WHAT IS EXPECTED ::
With the pictures omitted, write out all of the listing exactly.

INFORMATION PROVIDED ::

'''

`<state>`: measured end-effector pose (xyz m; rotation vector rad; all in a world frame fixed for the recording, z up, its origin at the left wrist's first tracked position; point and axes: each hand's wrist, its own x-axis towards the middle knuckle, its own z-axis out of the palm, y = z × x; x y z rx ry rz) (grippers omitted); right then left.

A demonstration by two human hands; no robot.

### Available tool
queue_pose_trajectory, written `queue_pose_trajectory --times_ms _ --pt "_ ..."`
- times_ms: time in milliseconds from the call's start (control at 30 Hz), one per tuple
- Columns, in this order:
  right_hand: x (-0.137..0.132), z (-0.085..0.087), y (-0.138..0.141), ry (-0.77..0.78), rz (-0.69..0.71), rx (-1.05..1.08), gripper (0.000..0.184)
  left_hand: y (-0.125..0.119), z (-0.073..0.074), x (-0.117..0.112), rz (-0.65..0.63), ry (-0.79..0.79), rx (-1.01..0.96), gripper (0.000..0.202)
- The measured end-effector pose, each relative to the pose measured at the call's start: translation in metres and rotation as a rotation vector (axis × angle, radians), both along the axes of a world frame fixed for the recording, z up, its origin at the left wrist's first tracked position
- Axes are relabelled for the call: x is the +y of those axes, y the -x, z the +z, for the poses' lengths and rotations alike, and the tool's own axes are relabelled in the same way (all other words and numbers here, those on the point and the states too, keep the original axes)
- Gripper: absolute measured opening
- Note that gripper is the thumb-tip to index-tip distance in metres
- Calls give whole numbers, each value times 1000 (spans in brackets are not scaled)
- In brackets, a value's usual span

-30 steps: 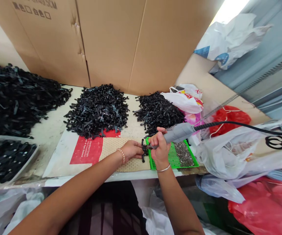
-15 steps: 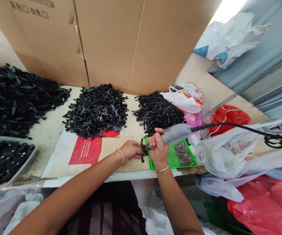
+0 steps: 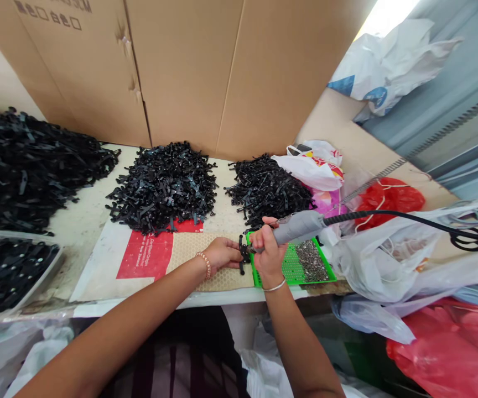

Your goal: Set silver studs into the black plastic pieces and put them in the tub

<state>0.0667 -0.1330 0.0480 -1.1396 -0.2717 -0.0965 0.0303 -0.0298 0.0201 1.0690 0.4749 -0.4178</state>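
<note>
Cardboard backs the pale table, where left grip pinches black part, right grip clasps grey tool.

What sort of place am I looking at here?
Probably a small assembly workshop: the bench bears heaps of black parts, a green tray holds small metal pieces, and the right hand grips a corded tool.

Slim black part, set front to back, grey corded power tool — slanted, tip at the part's middle
</note>
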Motion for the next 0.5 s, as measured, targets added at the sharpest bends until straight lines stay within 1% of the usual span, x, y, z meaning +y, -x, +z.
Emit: queue_pose_trajectory --times_ms 267,500 --pt "0 -3 2 42 28 -25 29 1 3 0 9 -12 5 15" --pt "-2 -13 -2 106 120 -62 28 1 4 0 0 -25 12 15"
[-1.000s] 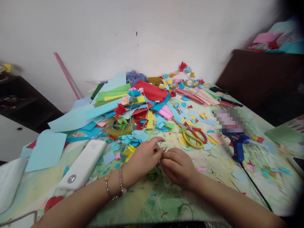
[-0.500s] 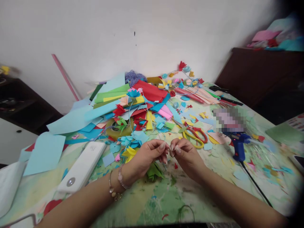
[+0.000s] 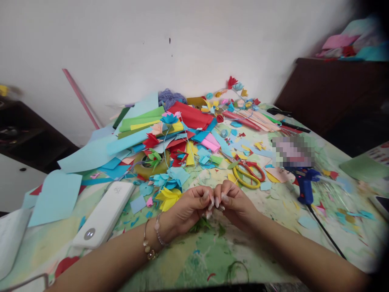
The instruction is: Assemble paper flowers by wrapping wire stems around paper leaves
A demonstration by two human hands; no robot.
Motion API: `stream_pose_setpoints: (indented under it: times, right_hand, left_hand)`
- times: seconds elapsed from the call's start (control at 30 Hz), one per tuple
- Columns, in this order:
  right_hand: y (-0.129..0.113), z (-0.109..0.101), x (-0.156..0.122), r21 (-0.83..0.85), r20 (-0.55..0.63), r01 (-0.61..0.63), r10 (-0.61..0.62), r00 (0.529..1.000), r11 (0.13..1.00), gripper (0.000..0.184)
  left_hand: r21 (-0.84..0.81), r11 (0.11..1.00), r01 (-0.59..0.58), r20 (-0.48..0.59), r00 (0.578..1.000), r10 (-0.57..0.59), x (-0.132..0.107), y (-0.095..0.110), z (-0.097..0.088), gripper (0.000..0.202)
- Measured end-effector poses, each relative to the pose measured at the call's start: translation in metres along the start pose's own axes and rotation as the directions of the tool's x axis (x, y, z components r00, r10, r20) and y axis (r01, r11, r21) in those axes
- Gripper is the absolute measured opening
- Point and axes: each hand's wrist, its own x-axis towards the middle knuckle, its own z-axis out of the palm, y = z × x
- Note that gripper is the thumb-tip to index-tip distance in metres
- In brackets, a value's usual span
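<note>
In the head view, the table [image 3: 179, 263] is left mostly open toward its near edge. Left hand [image 3: 189, 206] and right hand [image 3: 240, 202] are pinched closed; what is gripped cannot be told. Below, green paper [image 3: 201, 224] is part-hidden, its long axis unclear.

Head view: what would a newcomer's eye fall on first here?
Probably the bright heap of coloured paper at the back of the table, with a bold red sheet near its top. Front and centre, the left hand and right hand come together at the fingertips; anything pinched there is too small to tell. Off to the right, the blue glue gun stands out.
</note>
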Motion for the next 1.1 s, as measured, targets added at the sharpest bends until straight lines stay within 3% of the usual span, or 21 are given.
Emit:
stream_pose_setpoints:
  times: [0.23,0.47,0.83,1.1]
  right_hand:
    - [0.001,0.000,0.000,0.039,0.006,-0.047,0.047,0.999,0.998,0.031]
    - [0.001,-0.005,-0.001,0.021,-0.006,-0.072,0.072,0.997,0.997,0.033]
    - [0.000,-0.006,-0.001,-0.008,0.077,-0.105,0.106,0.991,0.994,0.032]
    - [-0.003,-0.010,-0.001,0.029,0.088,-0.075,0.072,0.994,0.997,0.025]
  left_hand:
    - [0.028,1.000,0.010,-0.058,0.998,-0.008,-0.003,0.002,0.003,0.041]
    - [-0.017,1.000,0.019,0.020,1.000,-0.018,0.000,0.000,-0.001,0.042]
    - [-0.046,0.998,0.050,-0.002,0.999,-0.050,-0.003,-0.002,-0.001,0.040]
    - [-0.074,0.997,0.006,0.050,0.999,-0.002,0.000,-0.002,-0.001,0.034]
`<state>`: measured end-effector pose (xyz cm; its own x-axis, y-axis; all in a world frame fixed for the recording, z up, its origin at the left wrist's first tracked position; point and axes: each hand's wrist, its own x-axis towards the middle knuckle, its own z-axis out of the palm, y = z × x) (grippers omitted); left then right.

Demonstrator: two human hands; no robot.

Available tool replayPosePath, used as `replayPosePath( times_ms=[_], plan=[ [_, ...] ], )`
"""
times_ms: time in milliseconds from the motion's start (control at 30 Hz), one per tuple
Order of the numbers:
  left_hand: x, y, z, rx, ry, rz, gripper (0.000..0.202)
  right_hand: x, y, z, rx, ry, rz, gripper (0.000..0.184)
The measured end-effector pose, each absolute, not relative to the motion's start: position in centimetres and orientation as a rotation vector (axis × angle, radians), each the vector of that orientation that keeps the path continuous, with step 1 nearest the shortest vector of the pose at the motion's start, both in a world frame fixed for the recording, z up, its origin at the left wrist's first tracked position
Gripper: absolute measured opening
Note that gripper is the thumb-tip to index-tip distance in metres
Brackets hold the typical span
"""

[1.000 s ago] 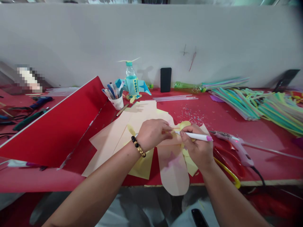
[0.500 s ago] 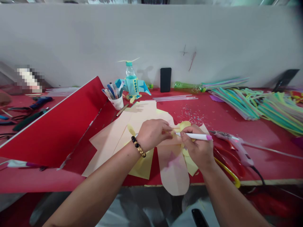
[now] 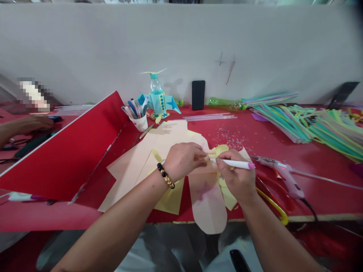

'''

ANSWER BOX ::
`<state>`: measured end-effector pose (xyz m; rotation vector rad; all in a world frame fixed for the recording, z up, its origin at the left wrist's first tracked position; point and axes: each hand's wrist, its own x-axis towards the middle knuckle, its own z-axis out of the palm, y = z × x; x y z rx ry rz) (grippers omitted); right then left.

A demonstration by two human hands; no robot.

### Available tool
queue_pose_trajectory, written `queue_pose_trajectory --times_ms _ --pt "_ ..."`
- times_ms: time in milliseconds from the call's start (control at 30 Hz), one per tuple
- Columns, in this order:
  right_hand: x (-0.137..0.132), z (-0.085..0.087), y (-0.138..0.141), ry (-0.77..0.78), rz (-0.69..0.71), rx (-1.05..1.08), gripper (0.000..0.184)
  left_hand: y (-0.125..0.119), z (-0.073..0.074), x (-0.117..0.112), rz (-0.65..0.63), ry (-0.79..0.79), rx (-1.01..0.96), gripper (0.000..0.202)
- The measured end-effector pose, each relative to the pose measured at the call's start: translation in metres and rotation as a rotation vector (axis × angle, radians), both along the axes of a world frame fixed for the recording, z up, its origin at the left wrist's first tracked position
- Axes are relabelled for the call: x is the +y of those axes, y the -x, z the +z, for the poses' lengths and rotations alike, and the tool's own axes are relabelled in the same way (all other words and numbers here, those on the point and the states too, keep the original axes)
- Gripper: absolute measured opening
- Note that gripper is the thumb-tip to index-tip distance in metres
- Calls give whole numbers, each value times 1000 (spans in brackets are not scaled)
- In brackets, a value's usual span

-30 steps: 
-15 steps: 
+0 steps: 

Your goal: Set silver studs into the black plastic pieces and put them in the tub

<state>0.0667 -0.1330 0.0480 -1.1396 -0.2717 -0.0965 0.0303 -0.0298 0.0201 1.0690 0.4749 -0.4178</state>
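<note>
Cardboard backs the pale table, where left grip pinches black part, right grip clasps grey tool.

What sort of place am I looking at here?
Probably a small assembly workshop: the bench bears heaps of black parts, a green tray holds small metal pieces, and the right hand grips a corded tool.

Slim black part, set front to back, grey corded power tool — slanted, tip at the part's middle
</note>
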Motion for the next 0.5 s, as measured, targets added at the sharpest bends until straight lines stay within 1% of the usual span, x, y, z meaning +y, -x, +z.
Emit: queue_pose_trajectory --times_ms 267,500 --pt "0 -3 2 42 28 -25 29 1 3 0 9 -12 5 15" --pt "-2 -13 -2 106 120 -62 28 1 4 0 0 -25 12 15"
[-1.000s] 
[-0.500s] 
[+0.000s] 
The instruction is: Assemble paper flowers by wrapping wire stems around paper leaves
A demonstration by two human hands; no robot.
Motion API: `stream_pose_setpoints: (indented under it: times, right_hand, left_hand)`
- times: seconds elapsed from the call's start (control at 30 Hz), one per tuple
- Columns, in this order:
  right_hand: y (-0.129..0.113), z (-0.109..0.101), x (-0.156..0.122), r21 (-0.83..0.85), r20 (-0.55..0.63), r01 (-0.61..0.63), r10 (-0.61..0.62), r00 (0.529..1.000), r11 (0.13..1.00), gripper (0.000..0.184)
  left_hand: r21 (-0.84..0.81), r11 (0.11..1.00), r01 (-0.59..0.58), r20 (-0.48..0.59), r00 (0.578..1.000), r10 (-0.57..0.59), x (-0.132..0.107), y (-0.095..0.110), z (-0.097..0.088), gripper (0.000..0.202)
- Measured end-effector poses, each relative to the pose measured at the call's start: translation in metres along the start pose's own axes and rotation as the directions of the tool's x axis (x, y, z components r00, r10, r20) and y axis (r01, r11, r21) in those axes
- Gripper is the absolute measured opening
- Point and axes: each hand's wrist, its own x-axis towards the middle knuckle, its own z-axis out of the palm, y = z × x
- Note that gripper is the thumb-tip to index-tip distance in metres
- In brackets, a value's usual span
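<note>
In the head view, the table [image 3: 179, 263] is left mostly open toward its near edge. Left hand [image 3: 189, 206] and right hand [image 3: 240, 202] are pinched closed; what is gripped cannot be told. Below, green paper [image 3: 201, 224] is part-hidden, its long axis unclear.

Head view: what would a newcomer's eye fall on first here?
Probably the bright heap of coloured paper at the back of the table, with a bold red sheet near its top. Front and centre, the left hand and right hand come together at the fingertips; anything pinched there is too small to tell. Off to the right, the blue glue gun stands out.
</note>
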Motion for the next 1.1 s, as measured, targets added at the sharpest bends until straight lines stay within 3% of the usual span, or 21 are given.
Emit:
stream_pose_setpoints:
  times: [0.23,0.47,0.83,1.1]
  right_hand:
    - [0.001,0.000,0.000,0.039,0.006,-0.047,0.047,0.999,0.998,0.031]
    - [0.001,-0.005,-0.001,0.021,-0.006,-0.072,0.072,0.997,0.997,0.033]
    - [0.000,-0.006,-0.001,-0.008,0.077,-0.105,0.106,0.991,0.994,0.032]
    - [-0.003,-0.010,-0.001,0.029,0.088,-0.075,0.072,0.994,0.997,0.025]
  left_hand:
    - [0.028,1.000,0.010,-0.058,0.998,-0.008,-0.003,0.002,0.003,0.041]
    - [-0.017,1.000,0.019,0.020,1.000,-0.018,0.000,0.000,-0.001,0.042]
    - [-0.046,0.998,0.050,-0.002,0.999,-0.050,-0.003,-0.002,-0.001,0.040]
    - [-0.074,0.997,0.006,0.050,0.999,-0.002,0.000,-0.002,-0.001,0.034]
`<state>`: measured end-effector pose (xyz cm; its own x-axis, y-axis; all in a world frame fixed for the recording, z up, its origin at the left wrist's first tracked position; point and axes: each hand's wrist, its own x-axis towards the middle knuckle, its own z-axis out of the palm, y = z × x) (grippers omitted); left then right.

Demonstrator: two human hands; no robot.

Available tool replayPosePath, used as `replayPosePath( times_ms=[_], plan=[ [_, ...] ], )`
"""
times_ms: time in milliseconds from the motion's start (control at 30 Hz), one per tuple
Order of the numbers:
  left_hand: x, y, z, rx, ry, rz, gripper (0.000..0.202)
  right_hand: x, y, z, rx, ry, rz, gripper (0.000..0.184)
The measured end-effector pose, each absolute, not relative to the motion's start: position in centimetres and orientation as a rotation vector (axis × angle, radians), each the vector of that orientation that keeps the path continuous, with step 1 nearest the shortest vector of the pose at the motion's start, both in a world frame fixed for the recording, z up, its origin at the left wrist's first tracked position
Gripper: absolute measured opening
Note that gripper is the thumb-tip to index-tip distance in metres
Brackets hold the typical span
"""

[1.000 s ago] 
[0.500 s ago] 
[now] 

Nothing more belongs to the answer.